The answer is that the property deals that we market are discounted and are offered at a purchase price below their market value because the vendors are motivated to sell quickly. For these vendors, speed of sale and deal completion is far more important than the sale price. For example, the vendor may need to urgently sell in order to relocate, to release funds for a business opportunity, or to purchase a dream home that will otherwise go to another buyer. If you think about it, there is a long list of very good reasons why someone might be motivated to let a property go for a low price in order to sell it quickly. For these vendors we offer an extremely quick sales solution by giving them direct access to our nation-wide database of investor buyers that are willing and able to complete the transaction quickly without complication.
Isn’t the price the property sells for the same as its market value?
Well, it depends; To answer this, first we need to understand the definition of Market Value. Market Value is the most commonly used basis of valuation and it is described by The Royal Institution of Chartered Surveyors (RICS) and the International Valuation Standards Council (IVSC) as follows:
” Market Value (MV) is the estimated amount for which a property should exchange on the date of valuation between a willing buyer and a willing seller in an arm’s-length transaction after proper marketing wherein the parties had each acted knowledgeably, prudently and without compulsion.”
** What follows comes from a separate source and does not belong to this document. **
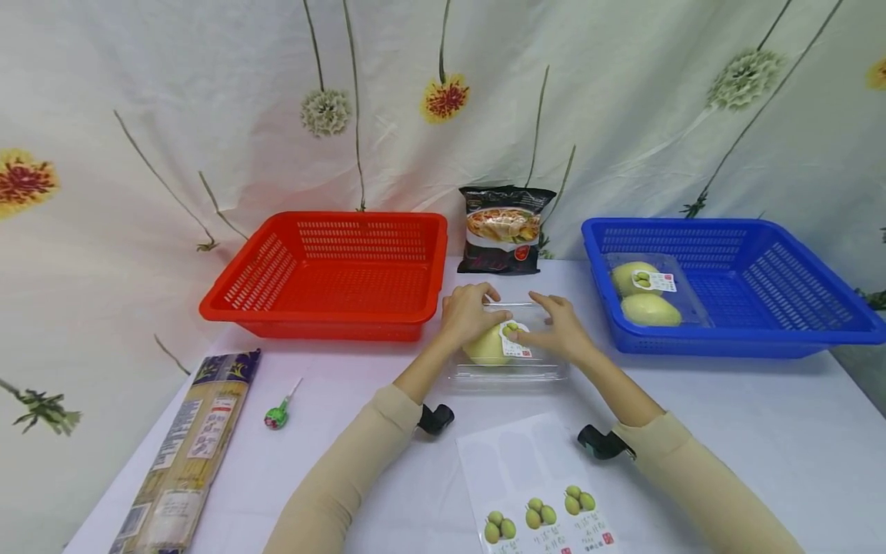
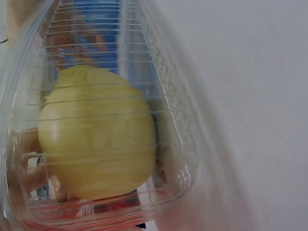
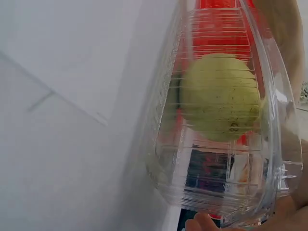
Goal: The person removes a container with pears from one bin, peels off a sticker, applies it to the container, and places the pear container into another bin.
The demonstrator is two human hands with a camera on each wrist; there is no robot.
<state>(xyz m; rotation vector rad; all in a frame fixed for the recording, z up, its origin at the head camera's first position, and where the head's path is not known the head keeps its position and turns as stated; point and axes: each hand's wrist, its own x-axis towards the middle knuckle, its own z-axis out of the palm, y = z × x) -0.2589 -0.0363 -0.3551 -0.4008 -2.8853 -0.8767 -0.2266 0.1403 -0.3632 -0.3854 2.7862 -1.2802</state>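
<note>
A clear plastic clamshell box [image 1: 547, 362] sits on the white table, with a pale yellow-green fruit [image 2: 98, 132] inside its left half. A white sticker label [image 1: 515, 339] printed with green pears lies on the lid. My left hand [image 1: 469, 314] rests over the box's far left part, its thumb stretched along the lid to the label. From the right side my right hand [image 1: 562, 329] touches the box, thumb on the label and fingers reaching toward the far edge. In the right wrist view the fruit [image 3: 219, 96] shows through the ribbed wall.
A red basket [image 1: 339, 327] stands behind left. The blue basket [image 1: 734, 342] at right holds a similar box [image 1: 692, 304] with two fruits. A black noodle packet [image 1: 505, 231] stands behind. A label sheet [image 1: 512, 462] lies in front; a lollipop [image 1: 277, 415] and noodle pack [image 1: 187, 454] lie left.
</note>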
– Market Value is more fully defined in The RICS Valuation Standards (the ‘Red Book’).
So we can see from the above definition that in a normal sale situation, typically through a hight street estate agent, where the property has been marketed properly for a period of time to a wide audience and neither buyer or seller is under any compulsion then the price the property eventually sells for is the same as its Market Value.
However, in the transactions we deal with the marketing of the property has typically been limited to a smaller specific audience (off-market) and the vendor has some degree of compulsion (is motivated) to sell quickly. So in this case then the definition of Market Value is not met and the sale price agreed may well be below the Market Value.